Technology

How a recommendation system suggests anything relevant based on the user interest

By: | Anchit Jain

Publish Date: March 28, 2019

How a recommendation system suggests anything relevant based on the user interest?
For a long time, I have been thinking about how shopping websites like Flipkart or Amazon or movie-based platforms like Netflix or even on medium suggest anything based on user interest.
But things are very simple. Unlike my other blogs, this will be little short and will suffice enough to brief you about “recommendation system” and of course with working code.
In this blog post, I will build a movie recommendation system using The movies dataset and deploy it using Flask.
I hear what Google has to say about it.
A recommender system or a recommendation system (sometimes replacing “system” with a synonym such as platform or engine) is a subclass of information filtering system that seeks to predict the “rating” or “preference” a user would give to an item
and putting in a simple language “a recommendation system suggest anything relevant based on the user interest
The recommendation system is classified into two types Content-Based and Collaborative based recommendation system. Let’s try to understand each one by one.
The idea behind Content-based (cognitive filtering) recommendation system is to recommend an item based on a comparison between the content of the items and a user profile. In simple words, I may get a recommendation for a movie based on the description of other movies.

content based filtering

The theory behind collaborative filtering to work with collaboration with user or movie id. For example, there are two user A and B, user A likes movie P, Q, R, S and user B like movies Q, R, S, T. Since movies Q, R and S are similar to both user, therefore, movie P will be recommended to user B, and movie T will be recommended to used A.

collaborative filtering

We are starting with the understanding of data first. I have used The Movies Dataset. This dataset has metadata on over 45,000 movies and 26 million ratings from over 270,000 users. For our purpose, we will be using movies_metadata.csv and links_small.csv . This dataset describes the one-to-many relationship among the user and ratings. Before we dive in code lets try to figure out our approach towards the solution. For the ease of understanding, I have tried my hands on both (content and collaborative ) filtering approach on the same data set.
For content-based filtering, the approach is relatively simple we have to just convert the words or text in vector form and to find the closest recommendation to our given movie input title using cosine similarity
Let’s begin with the code.

  1. Reading the dataset from google drive into the data frame.

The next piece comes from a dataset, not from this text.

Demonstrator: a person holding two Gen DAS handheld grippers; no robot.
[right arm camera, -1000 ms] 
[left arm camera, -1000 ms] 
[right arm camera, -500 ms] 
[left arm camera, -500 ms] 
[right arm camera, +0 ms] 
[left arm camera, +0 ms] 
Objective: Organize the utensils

Deleting some absurd data and looking for only those movies Id’s that are present in links_small dataset( look up for movies metadata) and an important part is to merge all the metadata into one which in our case are “overview” and “tagline.”
    # mount your drive
    from google.colab import drive
    drive.mount(‘/content/drive’)
    # read the CSV file
    md = pd. read_csv(‘drive/My Drive/Colab Notebooks/Movie_recommendation/movie_dataset/movies_metadata.csv’)
    # dropping rows by index
    md = md.drop([19730, 29503, 35587])
    #performing look up operation on all movies that are present in links_small dataset
    md[‘id’] = md[‘id’].astype(‘int’)
    smd = md[md[‘id’].isin(links_small)]
    smd.shape
    smd[‘tagline’] = smd[‘tagline’].fillna(‘ ‘)
    smd[‘tagline’]
    # Merging Overview and title together
    smd[‘description’] = smd[‘overview’] + smd[‘tagline’]
    smd[‘description’] = smd[‘description’].fillna(‘ ‘)

     
  1. Once gathering all data as per our need we have chosen TF-IDF to create the vectorizer of our words. The reason behind choosing this algorithm is to give less weight to the words that are frequently occurring example (the, is, etc.).When calculating the term frequency, we divide the total number of words in the document so that longer documents do not have a greater influence than shorter documents.
    from sklearn.feature_extraction.text import TfidfVectorizer
    tf = TfidfVectorizer(analyzer=’word’,ngram_range=(1, 3),min_df=0, stop_words=’english’)
    tfidf_matrix = tf.fit_transform(smd[‘description’])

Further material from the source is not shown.